Hacking around Dangerous Dave High Scores (DSCORES.DAV) file

I am not sure if someone has the same passion and interest in playing this nifty cute little introductory game, Dangerous Dave. I am talking about the first version of this game, where it features the side scrolling arcade action game with not much visual treats (it was one during those times). I was a crazy addict in my young ages and I had also tried to tamper with the high scores file and put my name to be the top.

All you need is a simple hex editor. I believe even the SublimeText or vim does the work for you. They both have a hex mode to open the files in hexadecimal mode. We are going to change the results that gets displayed once a game is over. The old DOS games have an 8 + 3 naming convention. This 1989 game has three files in total.
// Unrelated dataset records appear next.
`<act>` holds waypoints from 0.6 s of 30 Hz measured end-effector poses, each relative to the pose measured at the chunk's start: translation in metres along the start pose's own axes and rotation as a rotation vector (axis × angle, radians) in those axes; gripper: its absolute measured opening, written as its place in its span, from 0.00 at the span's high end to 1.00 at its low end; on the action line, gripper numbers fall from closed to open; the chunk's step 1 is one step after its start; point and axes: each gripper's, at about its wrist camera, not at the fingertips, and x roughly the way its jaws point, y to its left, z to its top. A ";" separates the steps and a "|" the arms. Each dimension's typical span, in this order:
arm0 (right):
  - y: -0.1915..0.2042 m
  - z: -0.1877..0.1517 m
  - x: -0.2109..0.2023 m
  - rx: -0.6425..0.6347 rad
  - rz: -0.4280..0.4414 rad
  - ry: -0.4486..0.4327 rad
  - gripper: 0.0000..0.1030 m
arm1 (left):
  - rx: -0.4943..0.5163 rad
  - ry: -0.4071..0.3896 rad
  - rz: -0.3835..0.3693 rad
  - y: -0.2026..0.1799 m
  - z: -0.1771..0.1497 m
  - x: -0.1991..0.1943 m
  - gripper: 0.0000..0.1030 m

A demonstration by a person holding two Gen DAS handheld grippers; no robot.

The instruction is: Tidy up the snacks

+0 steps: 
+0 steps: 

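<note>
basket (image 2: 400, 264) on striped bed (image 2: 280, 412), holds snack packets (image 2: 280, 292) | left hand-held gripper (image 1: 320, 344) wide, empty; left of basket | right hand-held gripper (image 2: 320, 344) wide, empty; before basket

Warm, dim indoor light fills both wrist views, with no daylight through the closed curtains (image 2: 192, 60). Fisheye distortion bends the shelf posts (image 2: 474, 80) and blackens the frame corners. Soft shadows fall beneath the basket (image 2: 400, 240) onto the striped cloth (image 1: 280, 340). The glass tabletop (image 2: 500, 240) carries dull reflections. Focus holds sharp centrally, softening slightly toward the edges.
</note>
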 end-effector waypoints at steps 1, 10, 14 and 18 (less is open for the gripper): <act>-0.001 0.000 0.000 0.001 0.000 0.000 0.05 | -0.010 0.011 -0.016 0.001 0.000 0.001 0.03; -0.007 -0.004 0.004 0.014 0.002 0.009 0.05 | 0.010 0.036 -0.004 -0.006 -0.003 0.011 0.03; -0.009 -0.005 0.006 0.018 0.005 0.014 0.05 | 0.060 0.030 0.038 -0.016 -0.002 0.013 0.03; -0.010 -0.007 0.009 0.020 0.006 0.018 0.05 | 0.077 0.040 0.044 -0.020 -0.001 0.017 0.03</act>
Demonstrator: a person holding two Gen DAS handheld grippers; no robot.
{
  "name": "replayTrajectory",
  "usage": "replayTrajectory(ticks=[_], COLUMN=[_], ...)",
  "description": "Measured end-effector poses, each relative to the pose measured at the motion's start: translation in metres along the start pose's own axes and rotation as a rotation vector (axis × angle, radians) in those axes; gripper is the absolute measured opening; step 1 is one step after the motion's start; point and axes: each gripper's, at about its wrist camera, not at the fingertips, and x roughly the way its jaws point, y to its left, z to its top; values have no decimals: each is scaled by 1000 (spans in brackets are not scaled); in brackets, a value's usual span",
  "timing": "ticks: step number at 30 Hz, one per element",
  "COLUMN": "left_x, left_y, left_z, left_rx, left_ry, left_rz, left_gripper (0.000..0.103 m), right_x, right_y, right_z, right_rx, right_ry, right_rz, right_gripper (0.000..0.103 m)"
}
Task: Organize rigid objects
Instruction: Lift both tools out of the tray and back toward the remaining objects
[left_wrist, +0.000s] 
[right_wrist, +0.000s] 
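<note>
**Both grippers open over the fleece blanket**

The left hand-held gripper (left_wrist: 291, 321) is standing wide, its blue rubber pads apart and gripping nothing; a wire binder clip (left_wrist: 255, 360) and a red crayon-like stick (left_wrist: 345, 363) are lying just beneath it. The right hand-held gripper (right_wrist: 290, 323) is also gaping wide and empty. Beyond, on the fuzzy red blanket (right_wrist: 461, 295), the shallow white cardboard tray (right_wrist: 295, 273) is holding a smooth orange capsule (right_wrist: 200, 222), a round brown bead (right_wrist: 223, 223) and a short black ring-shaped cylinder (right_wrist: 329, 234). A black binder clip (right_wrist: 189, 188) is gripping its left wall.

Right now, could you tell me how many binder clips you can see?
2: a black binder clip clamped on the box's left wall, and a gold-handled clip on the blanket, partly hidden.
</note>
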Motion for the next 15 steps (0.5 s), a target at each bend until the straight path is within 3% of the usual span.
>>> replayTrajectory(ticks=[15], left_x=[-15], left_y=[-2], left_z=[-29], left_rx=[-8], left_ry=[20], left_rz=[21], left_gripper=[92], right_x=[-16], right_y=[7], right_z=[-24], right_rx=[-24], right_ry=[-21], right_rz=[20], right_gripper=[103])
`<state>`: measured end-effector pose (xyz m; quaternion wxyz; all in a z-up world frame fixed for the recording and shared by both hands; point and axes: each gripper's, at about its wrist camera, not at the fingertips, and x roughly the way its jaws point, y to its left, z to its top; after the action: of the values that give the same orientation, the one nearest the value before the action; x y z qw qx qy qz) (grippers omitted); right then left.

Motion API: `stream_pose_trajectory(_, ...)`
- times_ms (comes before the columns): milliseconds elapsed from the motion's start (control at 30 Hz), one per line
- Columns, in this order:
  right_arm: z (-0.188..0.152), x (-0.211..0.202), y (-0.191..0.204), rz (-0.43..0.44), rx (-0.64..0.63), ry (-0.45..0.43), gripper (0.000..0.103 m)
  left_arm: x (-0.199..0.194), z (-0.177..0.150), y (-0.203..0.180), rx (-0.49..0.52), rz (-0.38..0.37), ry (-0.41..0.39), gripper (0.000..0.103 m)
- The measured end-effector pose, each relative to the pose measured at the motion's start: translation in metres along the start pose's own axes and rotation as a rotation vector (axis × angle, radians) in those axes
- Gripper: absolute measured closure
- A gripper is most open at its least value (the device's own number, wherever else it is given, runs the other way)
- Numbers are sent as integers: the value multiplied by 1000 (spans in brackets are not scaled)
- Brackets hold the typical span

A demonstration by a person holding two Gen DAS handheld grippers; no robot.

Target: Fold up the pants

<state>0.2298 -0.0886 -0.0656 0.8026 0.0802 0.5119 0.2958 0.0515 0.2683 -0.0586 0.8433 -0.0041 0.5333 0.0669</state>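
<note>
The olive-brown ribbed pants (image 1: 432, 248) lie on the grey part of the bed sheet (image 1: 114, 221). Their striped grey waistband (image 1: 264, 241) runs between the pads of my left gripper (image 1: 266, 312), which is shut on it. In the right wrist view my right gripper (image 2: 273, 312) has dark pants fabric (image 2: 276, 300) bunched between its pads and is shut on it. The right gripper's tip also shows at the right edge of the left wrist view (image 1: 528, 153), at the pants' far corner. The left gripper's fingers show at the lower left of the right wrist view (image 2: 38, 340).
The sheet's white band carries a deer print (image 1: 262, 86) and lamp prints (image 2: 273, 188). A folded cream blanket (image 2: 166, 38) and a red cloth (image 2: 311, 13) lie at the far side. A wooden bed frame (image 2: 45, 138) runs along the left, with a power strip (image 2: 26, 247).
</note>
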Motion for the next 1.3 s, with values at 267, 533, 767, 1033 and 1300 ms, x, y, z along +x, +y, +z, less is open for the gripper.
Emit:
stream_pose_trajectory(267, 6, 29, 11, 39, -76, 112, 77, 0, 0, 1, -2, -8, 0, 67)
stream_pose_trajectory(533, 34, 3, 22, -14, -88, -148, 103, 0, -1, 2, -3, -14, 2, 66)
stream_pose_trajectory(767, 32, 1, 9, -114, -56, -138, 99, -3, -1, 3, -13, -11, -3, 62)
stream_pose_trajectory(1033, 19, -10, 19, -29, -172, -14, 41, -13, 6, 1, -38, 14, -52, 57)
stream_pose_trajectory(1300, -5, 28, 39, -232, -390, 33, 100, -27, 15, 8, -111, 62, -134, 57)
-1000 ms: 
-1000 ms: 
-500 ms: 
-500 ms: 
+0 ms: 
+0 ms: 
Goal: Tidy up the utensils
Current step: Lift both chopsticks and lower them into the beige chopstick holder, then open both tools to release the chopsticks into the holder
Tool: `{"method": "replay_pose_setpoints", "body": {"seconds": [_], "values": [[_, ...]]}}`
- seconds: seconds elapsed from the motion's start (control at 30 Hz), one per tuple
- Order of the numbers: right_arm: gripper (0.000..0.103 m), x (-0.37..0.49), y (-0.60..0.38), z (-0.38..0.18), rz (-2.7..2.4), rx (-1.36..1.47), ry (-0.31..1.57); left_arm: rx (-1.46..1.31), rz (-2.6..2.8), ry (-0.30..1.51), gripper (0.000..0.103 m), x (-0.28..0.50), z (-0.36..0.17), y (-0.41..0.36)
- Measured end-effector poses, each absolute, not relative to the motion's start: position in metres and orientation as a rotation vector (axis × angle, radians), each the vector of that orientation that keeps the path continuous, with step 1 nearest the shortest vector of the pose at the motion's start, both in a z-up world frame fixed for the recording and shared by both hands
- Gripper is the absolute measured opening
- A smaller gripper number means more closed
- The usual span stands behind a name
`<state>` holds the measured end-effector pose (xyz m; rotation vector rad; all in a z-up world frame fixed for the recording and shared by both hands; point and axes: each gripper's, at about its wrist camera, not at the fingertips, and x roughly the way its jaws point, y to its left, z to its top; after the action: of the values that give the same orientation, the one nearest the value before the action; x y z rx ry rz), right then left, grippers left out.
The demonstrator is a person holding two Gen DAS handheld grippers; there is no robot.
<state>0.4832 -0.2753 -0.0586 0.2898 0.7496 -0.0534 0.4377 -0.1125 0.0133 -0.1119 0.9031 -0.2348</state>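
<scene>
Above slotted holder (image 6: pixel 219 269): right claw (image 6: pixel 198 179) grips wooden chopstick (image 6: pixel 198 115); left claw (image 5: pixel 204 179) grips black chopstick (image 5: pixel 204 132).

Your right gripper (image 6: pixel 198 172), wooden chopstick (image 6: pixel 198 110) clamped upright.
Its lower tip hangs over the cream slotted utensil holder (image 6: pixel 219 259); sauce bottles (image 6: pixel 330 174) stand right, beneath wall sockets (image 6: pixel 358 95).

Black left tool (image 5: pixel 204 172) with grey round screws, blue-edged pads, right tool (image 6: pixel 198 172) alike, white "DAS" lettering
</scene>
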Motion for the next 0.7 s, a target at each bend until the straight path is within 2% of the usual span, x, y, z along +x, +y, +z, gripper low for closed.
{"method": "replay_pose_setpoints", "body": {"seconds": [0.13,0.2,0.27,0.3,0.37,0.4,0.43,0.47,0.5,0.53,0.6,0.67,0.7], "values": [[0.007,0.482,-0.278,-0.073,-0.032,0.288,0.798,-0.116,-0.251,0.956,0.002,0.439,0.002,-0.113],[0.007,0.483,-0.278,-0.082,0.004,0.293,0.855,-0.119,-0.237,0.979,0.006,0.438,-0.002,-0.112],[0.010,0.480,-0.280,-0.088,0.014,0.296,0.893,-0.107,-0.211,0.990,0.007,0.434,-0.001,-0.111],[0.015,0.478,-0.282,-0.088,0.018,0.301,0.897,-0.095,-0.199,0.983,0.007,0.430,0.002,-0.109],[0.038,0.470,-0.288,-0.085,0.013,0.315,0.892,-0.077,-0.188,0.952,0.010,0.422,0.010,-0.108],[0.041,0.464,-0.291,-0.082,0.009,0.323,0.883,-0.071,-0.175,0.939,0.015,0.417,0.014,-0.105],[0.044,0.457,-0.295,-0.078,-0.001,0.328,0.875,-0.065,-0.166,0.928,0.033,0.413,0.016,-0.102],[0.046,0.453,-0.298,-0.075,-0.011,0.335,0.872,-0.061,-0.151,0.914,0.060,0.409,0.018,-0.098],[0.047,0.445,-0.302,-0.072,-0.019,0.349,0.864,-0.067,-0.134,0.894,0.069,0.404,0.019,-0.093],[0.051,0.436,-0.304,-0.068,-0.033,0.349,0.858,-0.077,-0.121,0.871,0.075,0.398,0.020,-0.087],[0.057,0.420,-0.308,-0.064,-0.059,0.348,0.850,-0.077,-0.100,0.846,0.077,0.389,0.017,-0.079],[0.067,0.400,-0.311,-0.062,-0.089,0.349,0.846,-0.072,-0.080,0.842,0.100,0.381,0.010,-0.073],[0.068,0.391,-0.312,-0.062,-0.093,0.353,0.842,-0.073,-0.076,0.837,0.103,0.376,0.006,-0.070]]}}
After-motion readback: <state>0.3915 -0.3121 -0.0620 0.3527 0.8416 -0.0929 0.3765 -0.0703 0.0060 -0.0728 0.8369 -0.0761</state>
The main file we are concerned is the DSCORES.DAV file. The game reads the contents of that file and displays the high scores like this when you get a high score and die or just leave the game in its home screen without touching anything and it goes into demo mode:

To change the above information, we need to look into how the DSCORES.DAV file structure looks like. When the file is opened with a Hex Editor, for now, I am going to use SublimeText 2, it looks this way:

If we find the similarities between the score card and the hex we have got and map them accordingly, we can find that each record is in the following format.

0703 0900 0000 4B4F 53

Consider the above record as this format:


If we boil it down, we get the following information:

  • AA - Two byte digit level information (RAW).
  • BB BBBB BBBB - Five byte digit score information (RAW).
  • CCCC CC - Three byte character name (HEX).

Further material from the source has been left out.